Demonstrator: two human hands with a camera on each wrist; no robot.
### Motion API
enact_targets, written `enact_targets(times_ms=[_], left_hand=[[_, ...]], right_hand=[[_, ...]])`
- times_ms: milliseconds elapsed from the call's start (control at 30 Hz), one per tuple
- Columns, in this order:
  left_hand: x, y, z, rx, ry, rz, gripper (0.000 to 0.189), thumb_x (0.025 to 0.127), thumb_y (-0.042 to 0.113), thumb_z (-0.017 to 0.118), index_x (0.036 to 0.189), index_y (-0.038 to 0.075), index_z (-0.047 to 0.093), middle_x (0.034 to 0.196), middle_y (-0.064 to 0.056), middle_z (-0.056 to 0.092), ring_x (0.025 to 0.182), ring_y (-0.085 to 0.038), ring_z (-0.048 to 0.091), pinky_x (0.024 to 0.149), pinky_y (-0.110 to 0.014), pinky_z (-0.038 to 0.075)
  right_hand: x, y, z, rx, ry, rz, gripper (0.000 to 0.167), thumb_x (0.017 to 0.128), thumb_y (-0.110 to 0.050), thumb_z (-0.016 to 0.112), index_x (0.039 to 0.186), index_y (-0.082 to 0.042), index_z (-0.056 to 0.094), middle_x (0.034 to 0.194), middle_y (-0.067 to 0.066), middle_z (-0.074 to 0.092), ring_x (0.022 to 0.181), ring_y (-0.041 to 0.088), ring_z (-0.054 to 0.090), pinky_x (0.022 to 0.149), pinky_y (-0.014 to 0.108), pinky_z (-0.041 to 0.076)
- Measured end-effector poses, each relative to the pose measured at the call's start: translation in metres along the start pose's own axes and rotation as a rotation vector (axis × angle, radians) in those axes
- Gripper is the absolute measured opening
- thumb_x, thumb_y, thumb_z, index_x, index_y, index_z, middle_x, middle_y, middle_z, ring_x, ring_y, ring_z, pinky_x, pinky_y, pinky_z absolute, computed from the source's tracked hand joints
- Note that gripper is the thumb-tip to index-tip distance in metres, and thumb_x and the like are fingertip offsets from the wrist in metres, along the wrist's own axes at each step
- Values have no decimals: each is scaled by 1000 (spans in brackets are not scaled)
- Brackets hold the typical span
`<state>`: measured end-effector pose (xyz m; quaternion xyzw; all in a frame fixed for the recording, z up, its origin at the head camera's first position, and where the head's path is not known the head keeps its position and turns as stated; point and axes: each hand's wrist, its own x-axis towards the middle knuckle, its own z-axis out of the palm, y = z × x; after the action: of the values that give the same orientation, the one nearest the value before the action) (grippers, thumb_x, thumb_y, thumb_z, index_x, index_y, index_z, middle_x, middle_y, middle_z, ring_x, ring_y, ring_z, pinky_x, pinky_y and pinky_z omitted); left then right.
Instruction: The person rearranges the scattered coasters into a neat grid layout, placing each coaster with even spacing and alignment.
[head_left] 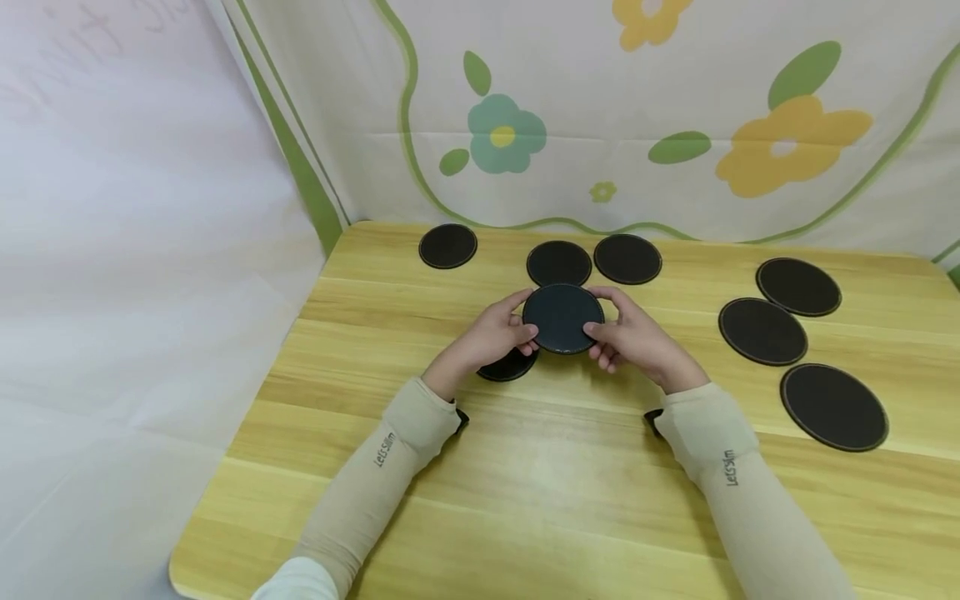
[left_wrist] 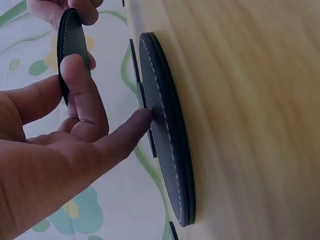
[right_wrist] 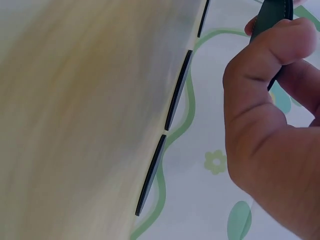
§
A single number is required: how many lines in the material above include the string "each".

6